A small sound escaped her. Even though she had thought that might be what he meant, she could not help that small gasp of shock. ‘Thank you for dinner,’ she said, and stood up.

He was, she discovered, not a man to give up easily. He had cynically, no emotion in it, decided he would marry, case closed.

But he was on his feet too. ‘Hear me out, Colly?’ he asked of her. ‘Neither of us wants to marry, so that’s all in our favour.’

‘How on earth do you make that out?’

‘Neither of us is emotionally involved. And it’s not as if we have to live with each other.’

‘We don’t?’ she found herself questioning, even when she was just not interested.

He put a hand under her elbow and guided her from the lounge, waited while she retrieved her cloak, then escorted her out to his car. But instead of driving off once they were in his car, he turned to her and stated, ‘You too have a problem, Colly.’

She half turned to look at him. ‘I’m fully aware of that,’ she answered shortly.

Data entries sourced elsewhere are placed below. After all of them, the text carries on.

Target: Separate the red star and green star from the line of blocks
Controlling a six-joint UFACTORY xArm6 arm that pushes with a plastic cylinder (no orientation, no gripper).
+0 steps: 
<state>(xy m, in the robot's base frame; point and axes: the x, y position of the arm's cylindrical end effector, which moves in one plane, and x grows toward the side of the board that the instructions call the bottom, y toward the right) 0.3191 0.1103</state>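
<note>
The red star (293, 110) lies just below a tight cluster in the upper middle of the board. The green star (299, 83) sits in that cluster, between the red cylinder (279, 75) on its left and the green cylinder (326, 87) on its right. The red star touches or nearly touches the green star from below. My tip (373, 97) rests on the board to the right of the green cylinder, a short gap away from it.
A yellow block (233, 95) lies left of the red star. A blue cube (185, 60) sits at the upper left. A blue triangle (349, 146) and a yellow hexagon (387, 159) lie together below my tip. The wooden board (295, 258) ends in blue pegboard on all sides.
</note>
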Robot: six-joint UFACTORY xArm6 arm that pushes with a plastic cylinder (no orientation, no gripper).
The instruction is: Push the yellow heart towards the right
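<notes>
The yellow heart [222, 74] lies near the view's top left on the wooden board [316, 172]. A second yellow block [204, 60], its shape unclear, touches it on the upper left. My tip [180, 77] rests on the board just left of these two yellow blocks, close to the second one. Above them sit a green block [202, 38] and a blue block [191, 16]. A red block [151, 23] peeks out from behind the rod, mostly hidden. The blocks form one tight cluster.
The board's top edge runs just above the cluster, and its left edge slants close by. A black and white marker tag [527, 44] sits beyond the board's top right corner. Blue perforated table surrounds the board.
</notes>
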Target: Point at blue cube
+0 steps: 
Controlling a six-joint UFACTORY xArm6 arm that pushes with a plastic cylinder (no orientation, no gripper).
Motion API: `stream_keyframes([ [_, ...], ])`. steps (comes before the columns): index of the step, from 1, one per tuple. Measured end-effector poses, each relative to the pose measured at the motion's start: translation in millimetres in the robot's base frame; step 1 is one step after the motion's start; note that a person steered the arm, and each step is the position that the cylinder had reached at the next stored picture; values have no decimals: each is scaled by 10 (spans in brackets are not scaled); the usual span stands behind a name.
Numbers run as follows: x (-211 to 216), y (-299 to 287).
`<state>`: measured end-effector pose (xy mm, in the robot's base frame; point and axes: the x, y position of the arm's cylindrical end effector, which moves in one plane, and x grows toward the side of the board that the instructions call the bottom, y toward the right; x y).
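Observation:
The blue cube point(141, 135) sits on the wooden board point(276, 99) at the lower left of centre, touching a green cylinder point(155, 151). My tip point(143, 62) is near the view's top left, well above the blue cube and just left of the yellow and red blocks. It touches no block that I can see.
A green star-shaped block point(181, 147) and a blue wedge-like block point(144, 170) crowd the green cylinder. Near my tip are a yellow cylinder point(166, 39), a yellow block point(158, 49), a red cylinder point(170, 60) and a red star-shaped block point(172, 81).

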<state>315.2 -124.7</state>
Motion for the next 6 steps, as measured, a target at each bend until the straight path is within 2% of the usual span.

‘And I’m in a position to solve your problems,’ he said.
And before she could give him a curt, No, thank you, he was informing her, ‘My grandfather owns a small apartment here in London where he and my grandmother stayed whenever they came up to town. He hasn’t used it since her death, and he’s said he will never again use it. But, because of his very happy memories of times spent there, neither will he part with it. He’s asked me to keep an eye on the place, and I’ve stayed the occasional night there. But you’d be doing me a favour if you’d take it on. The place needs living in.’

Good heavens! ‘You’re offering me the tenancy?’ she exclaimed, guessing in advance that she would never be able to afford the rent.

‘What I’m offering, in return for you giving me a half-hour of your time and standing up in front of some registrar and making the appropriate responses when asked, is somewhere to live. I think you’ll be comfortable there. Further to that, I’ll undertake to fund any training you desire, be it a foundation course followed by university, or whatever you may wish to do.’

This was jaw-dropping stuff! She had come out with him for a job interview and had never expected anything like this! She just had to recap. ‘In return for an “I will” you’re prepared to…’

‘On the day you marry me,’ he replied unhesitatingly, ‘I shall arrange for ten thousand pounds to be paid into your bank, with subsequent top-ups as and when required.’

‘No!’ she said, point-blank, and, nothing to argue about, she turned to face the front.